Published 18 November 2019


Zoohackathon 3.0 generates winning ideas to end wildlife trafficking

18th November 2019, New Delhi, India—Zoohackathon, a two-day technology-driven challenge to help find solutions to curb wildlife trafficking, ended yesterday in New Delhi.  Coders, wildlife enthusiasts, and designers participated in Zoohackathon 3.0 which was jointly organised by the U.S. Embassy in New Delhi, TRAFFIC, and WWF-India at the WWF-India Secretariat.

Team “Error: Error not Found” from University of Delhi were the winners of the event, while the Team “Kyros” from Indraprastha University were runners up.

“Error: Error not Found” developed a simple open-source, text-based application which enables users to raise alerts on any illegal wildlife trade activities taking place on digital channels. The tools also provide an opportunity to bring together various agencies and share sensitive information related to poaching and wildlife criminals.

Team “Kyros” developed an application that allows comparisons of available medicinal plant products for sale on e-commerce platforms with CITES-listed medicinal plant species to assess their legal status and send out email alerts of defaulters to enforcement agencies.

Overall, 16 teams comprising of 75 participants from various fields, including students, IT professionals, educators, and others, spent their weekend innovating, developing and presenting solutions to help end poaching and wildlife trafficking, as well as increasing awareness among consumers. The participants were also introduced to illegal wildlife trade issues in India and were simultaneously mentored on wildlife conservation, coding skills, and communications techniques.

The ideas were based on five problem statements, i.e. establishing a path for local communities to report illegal wildlife activities to appropriate authorities; using  block chain technology for tracking supply of forest based products; tracking CITES-listed e-commerce in plants; avoiding compromise in counter- Wildlife Trafficking (CWT) Investigations; and tracking captive Indian Elephants.
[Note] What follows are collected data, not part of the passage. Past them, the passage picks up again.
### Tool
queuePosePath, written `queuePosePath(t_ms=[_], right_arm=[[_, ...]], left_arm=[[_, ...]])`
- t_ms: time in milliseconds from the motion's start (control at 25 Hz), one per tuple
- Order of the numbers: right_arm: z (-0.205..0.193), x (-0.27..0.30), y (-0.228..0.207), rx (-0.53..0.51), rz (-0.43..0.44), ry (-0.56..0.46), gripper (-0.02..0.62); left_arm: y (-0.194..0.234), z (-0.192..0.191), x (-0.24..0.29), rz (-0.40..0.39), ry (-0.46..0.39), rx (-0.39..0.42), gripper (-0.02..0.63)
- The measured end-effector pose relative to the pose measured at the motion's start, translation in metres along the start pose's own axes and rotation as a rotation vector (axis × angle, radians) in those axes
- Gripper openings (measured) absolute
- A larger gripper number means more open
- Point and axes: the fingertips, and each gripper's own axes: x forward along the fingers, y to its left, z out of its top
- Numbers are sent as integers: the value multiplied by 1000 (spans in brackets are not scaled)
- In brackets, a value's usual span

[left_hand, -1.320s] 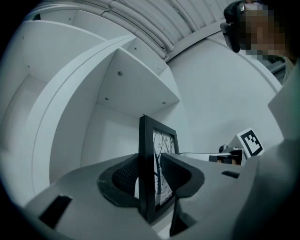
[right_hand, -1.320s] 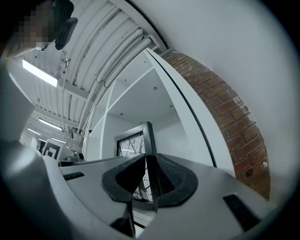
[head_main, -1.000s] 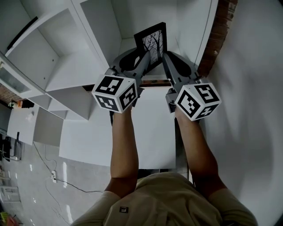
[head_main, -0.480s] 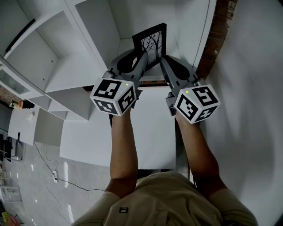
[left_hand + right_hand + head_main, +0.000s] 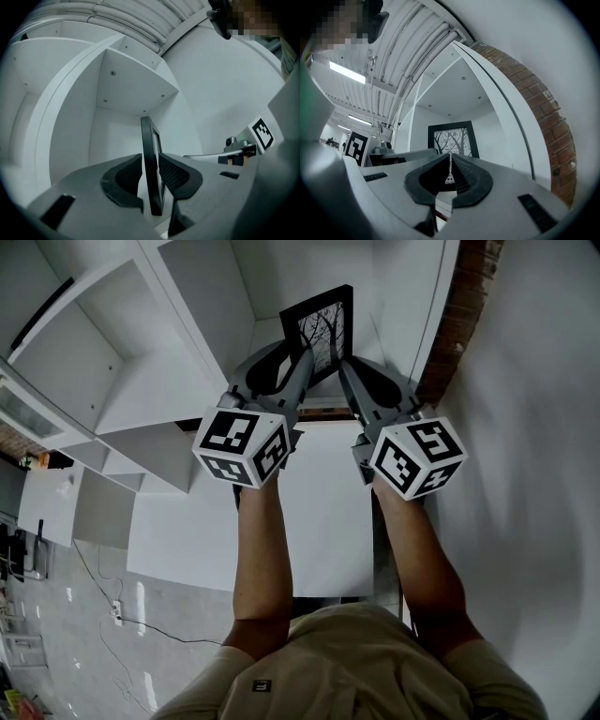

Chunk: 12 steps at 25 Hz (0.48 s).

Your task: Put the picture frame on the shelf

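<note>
The picture frame point(image 5: 322, 326) is black with a bare-tree print and stands upright inside a white shelf compartment point(image 5: 272, 287). In the left gripper view I see the picture frame point(image 5: 149, 136) edge-on between the two pads of my left gripper point(image 5: 150, 158), which is shut on its lower left edge. In the head view the left gripper point(image 5: 304, 356) reaches up to the frame's left side. My right gripper point(image 5: 343, 364) sits just below the frame's right corner, shut with nothing in it. The right gripper point(image 5: 450, 158) faces the picture frame point(image 5: 451, 138) from the front.
White shelf unit point(image 5: 141, 362) with several open compartments spreads to the left. A brick wall edge point(image 5: 464, 306) runs along the right of the compartment. A white cabinet top point(image 5: 323, 512) lies below my forearms. A cable lies on the glossy floor point(image 5: 112, 615) at the lower left.
Both grippers and the frame have shifted slightly upward and deeper into the compartment. The frame stays in the left gripper.
</note>
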Motion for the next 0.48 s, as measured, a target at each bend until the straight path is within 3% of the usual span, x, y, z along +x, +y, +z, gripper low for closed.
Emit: queuePosePath(t_ms=[480], right_arm=[[-1,-2,1,6,0,-2,17]], left_arm=[[1,14,-12,47,-14,59,101]])
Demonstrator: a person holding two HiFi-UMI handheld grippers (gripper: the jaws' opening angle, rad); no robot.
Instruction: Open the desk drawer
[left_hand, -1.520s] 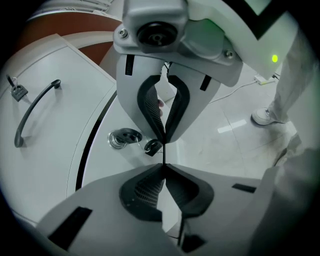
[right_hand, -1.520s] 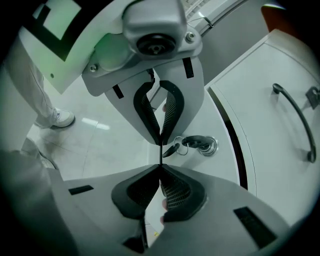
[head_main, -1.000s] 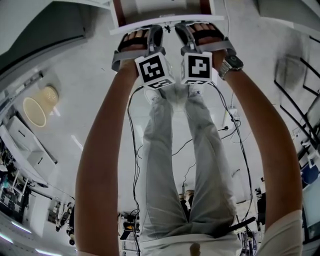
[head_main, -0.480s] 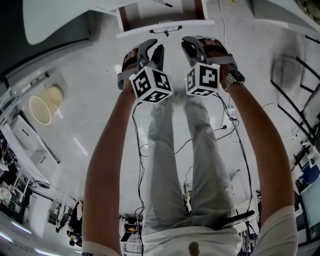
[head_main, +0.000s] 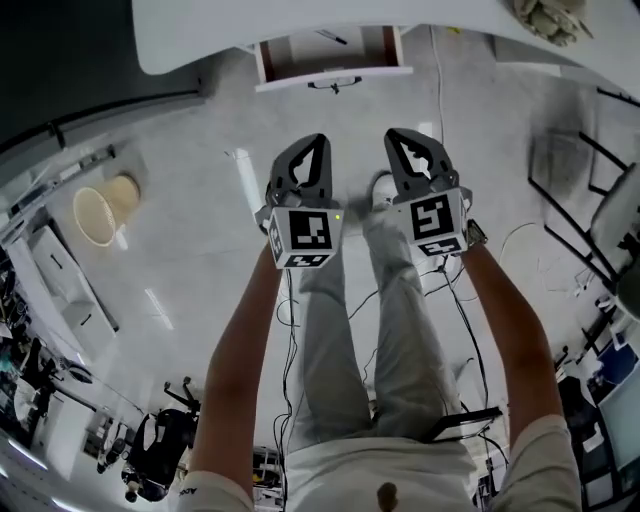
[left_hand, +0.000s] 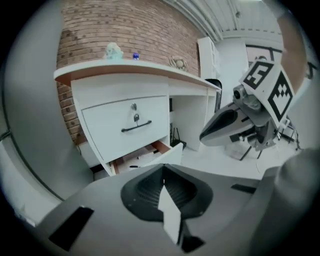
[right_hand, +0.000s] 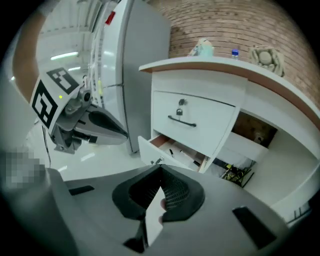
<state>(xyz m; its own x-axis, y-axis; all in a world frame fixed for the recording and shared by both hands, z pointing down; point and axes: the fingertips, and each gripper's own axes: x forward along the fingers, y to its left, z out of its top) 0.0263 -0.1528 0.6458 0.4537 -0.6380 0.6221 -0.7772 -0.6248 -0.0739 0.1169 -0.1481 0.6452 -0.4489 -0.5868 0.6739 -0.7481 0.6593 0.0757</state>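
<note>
The white desk (head_main: 300, 30) stands at the top of the head view. Its lower drawer (head_main: 332, 58) is pulled out, with a dark handle (head_main: 333, 84) on its front. My left gripper (head_main: 322, 140) and right gripper (head_main: 393, 134) hang side by side over the floor, well short of the drawer. Both have just closed their jaws and are shut, with nothing between them. In the left gripper view the open drawer (left_hand: 145, 156) lies below a closed upper drawer (left_hand: 127, 122), beyond the gripper (left_hand: 163, 167). The right gripper view shows the same open drawer (right_hand: 170, 150) beyond the gripper (right_hand: 161, 170).
Pens lie inside the open drawer. Small ornaments (right_hand: 202, 48) stand on the desk top. A beige bin (head_main: 95, 212) is at the left on the floor, and a black wire frame (head_main: 590, 200) at the right. Cables trail round the person's legs (head_main: 400, 330). A white cabinet (right_hand: 135, 60) stands beside the desk.
Both grippers have drawn back from the drawer's front toward the person and risen, rolling so their marker cubes face up. Their jaws stood apart half a second ago and are now together.
</note>
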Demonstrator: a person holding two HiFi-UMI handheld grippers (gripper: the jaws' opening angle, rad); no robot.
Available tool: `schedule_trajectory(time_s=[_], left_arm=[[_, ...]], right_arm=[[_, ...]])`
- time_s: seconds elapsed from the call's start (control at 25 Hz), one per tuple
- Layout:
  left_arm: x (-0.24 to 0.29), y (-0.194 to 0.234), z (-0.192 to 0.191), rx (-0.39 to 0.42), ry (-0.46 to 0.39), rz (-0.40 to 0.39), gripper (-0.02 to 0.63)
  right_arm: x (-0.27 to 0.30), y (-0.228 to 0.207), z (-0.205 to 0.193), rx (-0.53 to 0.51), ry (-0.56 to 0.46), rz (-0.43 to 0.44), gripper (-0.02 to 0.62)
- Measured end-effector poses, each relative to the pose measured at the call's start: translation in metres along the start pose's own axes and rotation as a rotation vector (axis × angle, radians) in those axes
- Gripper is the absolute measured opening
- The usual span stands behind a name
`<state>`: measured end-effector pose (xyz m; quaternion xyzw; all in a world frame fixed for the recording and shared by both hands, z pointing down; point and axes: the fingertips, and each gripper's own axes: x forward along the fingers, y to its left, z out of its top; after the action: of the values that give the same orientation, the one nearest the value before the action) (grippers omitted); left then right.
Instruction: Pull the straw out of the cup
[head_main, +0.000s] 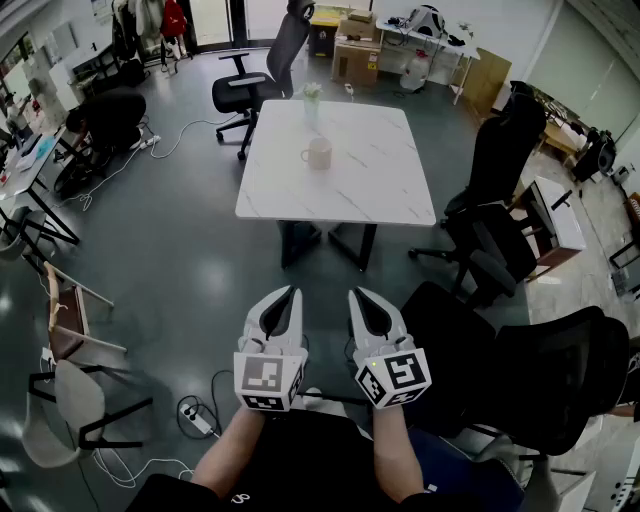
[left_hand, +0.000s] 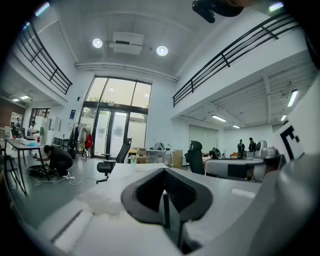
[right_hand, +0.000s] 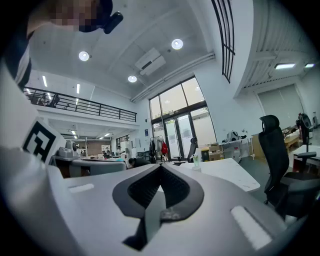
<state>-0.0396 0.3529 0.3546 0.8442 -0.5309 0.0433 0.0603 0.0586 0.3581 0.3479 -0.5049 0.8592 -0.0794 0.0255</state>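
Observation:
A white marble table (head_main: 370, 190) stands some way ahead of me. A cream mug (head_main: 317, 153) sits on it. Nearer its far edge stands a clear cup (head_main: 312, 102) with something pale green sticking out of the top. The same clear cup shows small in the left gripper view (left_hand: 132, 159) and the right gripper view (right_hand: 196, 159). My left gripper (head_main: 291, 297) and right gripper (head_main: 357, 296) are held side by side close to my body, well short of the table. The jaws of both are shut with nothing between them (left_hand: 164, 170) (right_hand: 160, 168).
A black office chair (head_main: 255, 80) stands at the table's far side, and more black chairs (head_main: 500, 190) (head_main: 560, 375) crowd the right. Wooden-and-white chairs (head_main: 65, 390) and a power strip (head_main: 197, 420) with cables lie at the left. A person (head_main: 105, 118) crouches at the back left.

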Motion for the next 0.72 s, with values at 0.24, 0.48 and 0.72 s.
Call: schedule_trajectory(time_s=[0.24, 0.48, 0.72], left_arm=[[0.002, -0.001, -0.003, -0.002, 0.002, -0.001, 0.001], [0.009, 0.009, 0.001, 0.01, 0.001, 0.017, 0.0], [0.038, 0.022, -0.004, 0.0, 0.003, 0.012, 0.001]], right_arm=[[-0.003, -0.004, -0.002, 0.008, -0.015, -0.005, 0.002], [0.008, -0.013, 0.002, 0.043, -0.031, -0.01, 0.002], [0.035, -0.035, -0.006, 0.041, -0.016, -0.03, 0.002]])
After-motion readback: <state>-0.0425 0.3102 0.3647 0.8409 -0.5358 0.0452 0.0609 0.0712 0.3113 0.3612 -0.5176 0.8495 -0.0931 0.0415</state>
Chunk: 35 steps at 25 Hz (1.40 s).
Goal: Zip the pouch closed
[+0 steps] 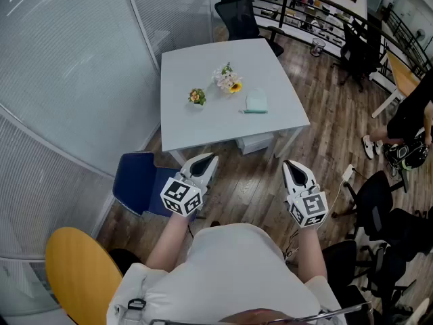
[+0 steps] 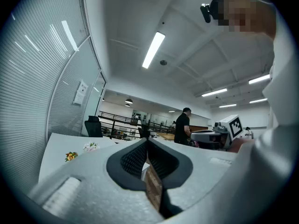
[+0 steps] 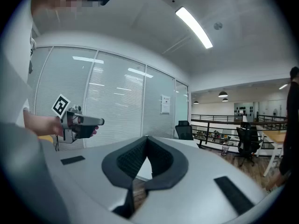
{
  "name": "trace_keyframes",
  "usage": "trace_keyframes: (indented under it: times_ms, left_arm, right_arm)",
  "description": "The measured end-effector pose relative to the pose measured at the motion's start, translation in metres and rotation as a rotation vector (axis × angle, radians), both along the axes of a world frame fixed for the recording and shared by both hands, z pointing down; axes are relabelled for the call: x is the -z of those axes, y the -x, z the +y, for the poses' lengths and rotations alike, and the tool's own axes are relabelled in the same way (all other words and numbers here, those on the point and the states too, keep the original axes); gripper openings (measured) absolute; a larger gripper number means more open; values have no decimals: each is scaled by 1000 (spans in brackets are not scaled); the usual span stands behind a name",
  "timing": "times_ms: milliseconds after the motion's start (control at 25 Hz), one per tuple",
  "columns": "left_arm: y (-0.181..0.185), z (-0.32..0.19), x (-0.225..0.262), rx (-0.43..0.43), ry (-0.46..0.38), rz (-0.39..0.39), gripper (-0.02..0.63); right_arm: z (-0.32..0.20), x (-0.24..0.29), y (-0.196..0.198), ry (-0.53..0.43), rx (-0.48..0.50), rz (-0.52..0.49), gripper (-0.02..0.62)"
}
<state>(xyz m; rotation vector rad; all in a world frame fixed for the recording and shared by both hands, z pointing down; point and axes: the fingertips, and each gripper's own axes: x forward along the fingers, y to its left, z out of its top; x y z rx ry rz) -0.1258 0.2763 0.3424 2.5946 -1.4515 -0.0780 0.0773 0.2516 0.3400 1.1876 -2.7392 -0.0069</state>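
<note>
A pale mint pouch (image 1: 256, 102) lies on the white table (image 1: 203, 120) in the head view, toward its right side, far ahead of both grippers. My left gripper (image 1: 208, 158) is held near my body, well short of the table's near edge, its jaws shut with tips touching and nothing between them. My right gripper (image 1: 289, 164) is level with it on the right, also shut and empty. In the left gripper view the jaws (image 2: 147, 140) meet at the tips; in the right gripper view the jaws (image 3: 146, 137) do the same. The pouch does not show in either gripper view.
Two small flower bunches (image 1: 228, 80) (image 1: 197, 97) stand on the table left of the pouch. A blue chair (image 1: 139, 181) sits at the table's near left corner, a yellow chair (image 1: 78, 273) behind it. Glass partitions run along the left. Black office chairs (image 1: 382, 205) and a person (image 1: 409, 117) are on the right.
</note>
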Motion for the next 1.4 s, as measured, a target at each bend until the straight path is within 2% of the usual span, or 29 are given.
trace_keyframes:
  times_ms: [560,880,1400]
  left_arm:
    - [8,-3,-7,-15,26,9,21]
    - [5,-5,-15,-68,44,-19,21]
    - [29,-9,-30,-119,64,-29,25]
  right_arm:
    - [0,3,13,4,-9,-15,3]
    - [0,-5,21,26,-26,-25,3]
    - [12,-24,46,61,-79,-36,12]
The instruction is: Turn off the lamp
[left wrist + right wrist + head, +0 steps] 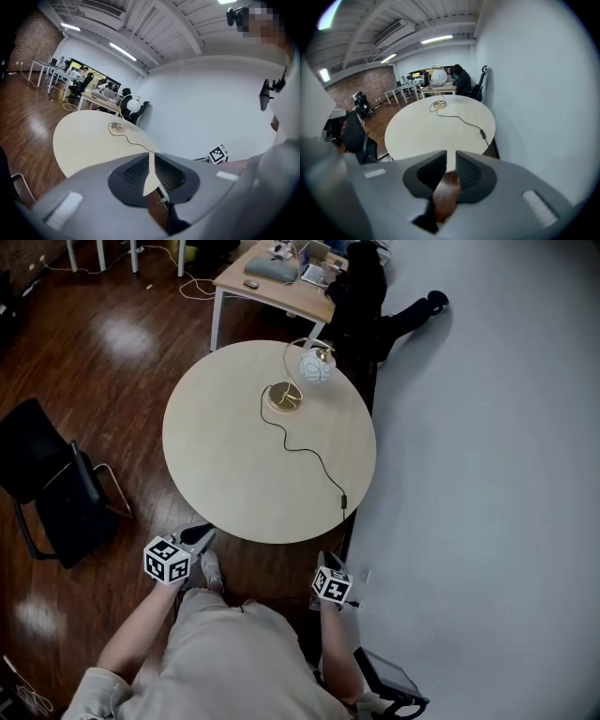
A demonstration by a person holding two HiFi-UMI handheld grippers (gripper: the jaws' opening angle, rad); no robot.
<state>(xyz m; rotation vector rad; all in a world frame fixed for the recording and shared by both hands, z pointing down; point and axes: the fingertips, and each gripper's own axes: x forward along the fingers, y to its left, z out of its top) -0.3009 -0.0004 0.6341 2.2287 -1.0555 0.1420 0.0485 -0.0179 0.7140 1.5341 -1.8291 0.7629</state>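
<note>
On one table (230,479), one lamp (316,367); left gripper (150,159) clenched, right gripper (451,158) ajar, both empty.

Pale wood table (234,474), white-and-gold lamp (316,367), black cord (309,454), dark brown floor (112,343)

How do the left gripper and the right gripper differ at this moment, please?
The left gripper has its jaws together, leaving only a thin slit, while the right gripper has its jaws clearly apart. The left gripper sits at the near-left edge of the round table; the right gripper sits at its near-right edge, beside the white wall. Both are empty and well short of the lamp.
</note>
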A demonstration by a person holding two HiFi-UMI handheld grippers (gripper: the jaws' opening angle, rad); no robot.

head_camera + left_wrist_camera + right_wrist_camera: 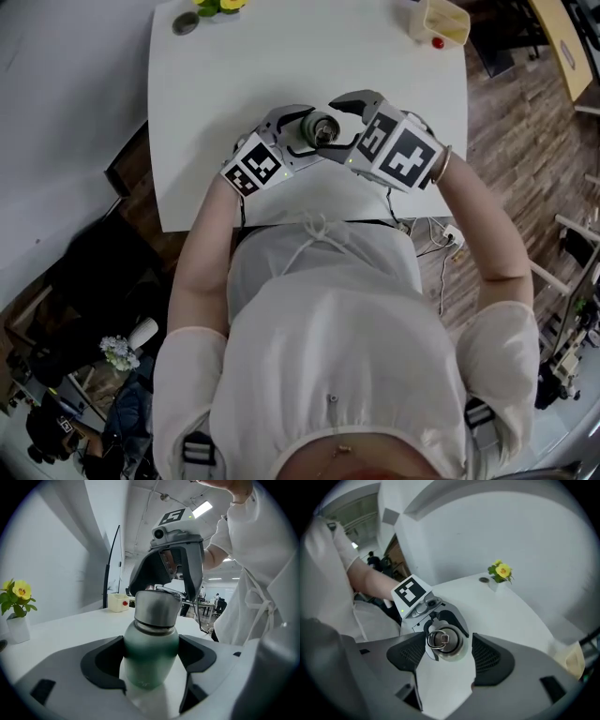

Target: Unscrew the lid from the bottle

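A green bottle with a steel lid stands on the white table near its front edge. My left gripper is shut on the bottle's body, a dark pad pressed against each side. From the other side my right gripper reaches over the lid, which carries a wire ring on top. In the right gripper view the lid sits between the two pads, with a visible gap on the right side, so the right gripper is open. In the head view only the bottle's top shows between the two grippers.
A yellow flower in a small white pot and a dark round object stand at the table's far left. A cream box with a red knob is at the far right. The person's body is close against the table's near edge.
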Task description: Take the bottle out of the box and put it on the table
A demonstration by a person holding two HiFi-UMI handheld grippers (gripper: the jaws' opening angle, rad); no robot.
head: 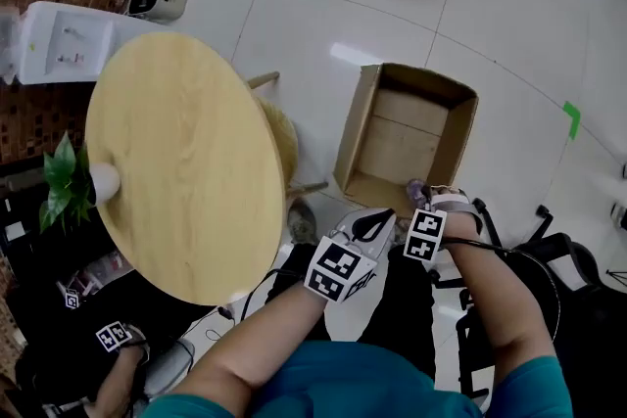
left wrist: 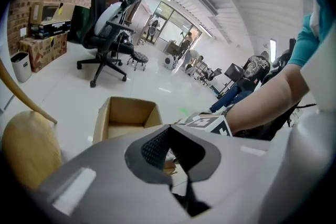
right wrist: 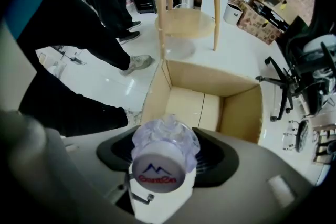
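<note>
one upright bottle [right wrist: 164,150] sits clamped in your right hand-held gripper [head: 429,201] over the box [head: 355,127], with the counter [head: 186,162] at frame left.

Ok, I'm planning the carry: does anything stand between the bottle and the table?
Mostly no. The left gripper sits beside the bottle, held in the right gripper, on the side toward the table, so it should move clear. A stool stands between box and table, but looks lower than the tabletop.

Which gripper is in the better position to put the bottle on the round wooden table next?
Right. The right gripper holds the clear plastic bottle with a white cap; the left gripper is empty.
</note>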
At the end of two days, the teams presented their ideas and solutions before a panel of judges that included Ms. Isabella Detwiler, Deputy Minister Counselor Economic Environment, Science and Technology Affairs at the U.S. Embassy; Mr Jeffrey Watts, Energy Officer at the US. Embassy; Mr. Vinayak Godse Vice President of the Data Security Council of India (DSCI); Mr Anup Kumar Nayak, Member Secretary of the National Tiger Conservation Authority; Mr Yogendra K Srivastava, Blockchain Solution Architect at India Software Lab, IBM India Pvt Ltd and Dr Dipankar Ghose, Director of the Species and Landscape Program at WWF–India.

Ms. Tilotma Varma, Additional Director of the Wildlife Crime Control Bureau (WCCB), attended the opening session of Zoohackathon 3.0 and spoke on the illegal wildlife trade in India, the challenges of combating trafficking, and the role the general public, especially youth, can play in helping to address this threat. She encouraged the participants to go beyond Zoohackathon and continue to support causes that help conserve and protect India’s wildlife.

U.S. Embassy Minister Counselor J. Robert Garverick said the Zoohackathon is helping connect young people around the world to wildlife conservation issues, and is a vital tool to create awareness about the scale of illegal trade in wildlife and the ways technology can help in wildlife conservation. 

India's internet usage has registered an exponential growth in recent times, and with that growth, illegal wildlife trade over virtual space has also expanded. It is therefore essential to innovate and develop new strategies that will help to end wildlife trafficking online. We congratulate the winners of Zoohackathon 3.0 and also all the participants who came forward to join us in this fight against wildlife crime.

Dr. Saket Badola, Director of TRAFFIC's India Office

“We are hopeful that some of the solutions from the Zoohackathon can be adapted to real time strategies for fighting wildlife crime in India”, Dr. Badola added.

Mr Ravi Singh, Secretary General and CEO of WWF-India said, “Zoohackathon is a unique challenge that helps find technology-based solutions to the growing threat from illegal wildlife trade. The programme encourages young citizens to understand broader issues of the subject and be a part of the solution. Zoohackathon is also an opportunity to reach out and raise awareness about the need to counter wildlife crime”.

Zoohackathon was also held for the first time in Kolkata this year on the 9-10th November 2019 and was organised by U.S. Consulate General in Kolkata, WWF-India, TRAFFIC, and the Bengal Chamber of Commerce and Industry (BCC&I).

The winners of Kolkata and Delhi will compete for the global prize along with the winning teams from all host countries. A panel of judges at the global level will choose the international winner based on the presentation and codes that the teams will upload for the global competition. Last year’s New Delhi winners won second place in the global competition.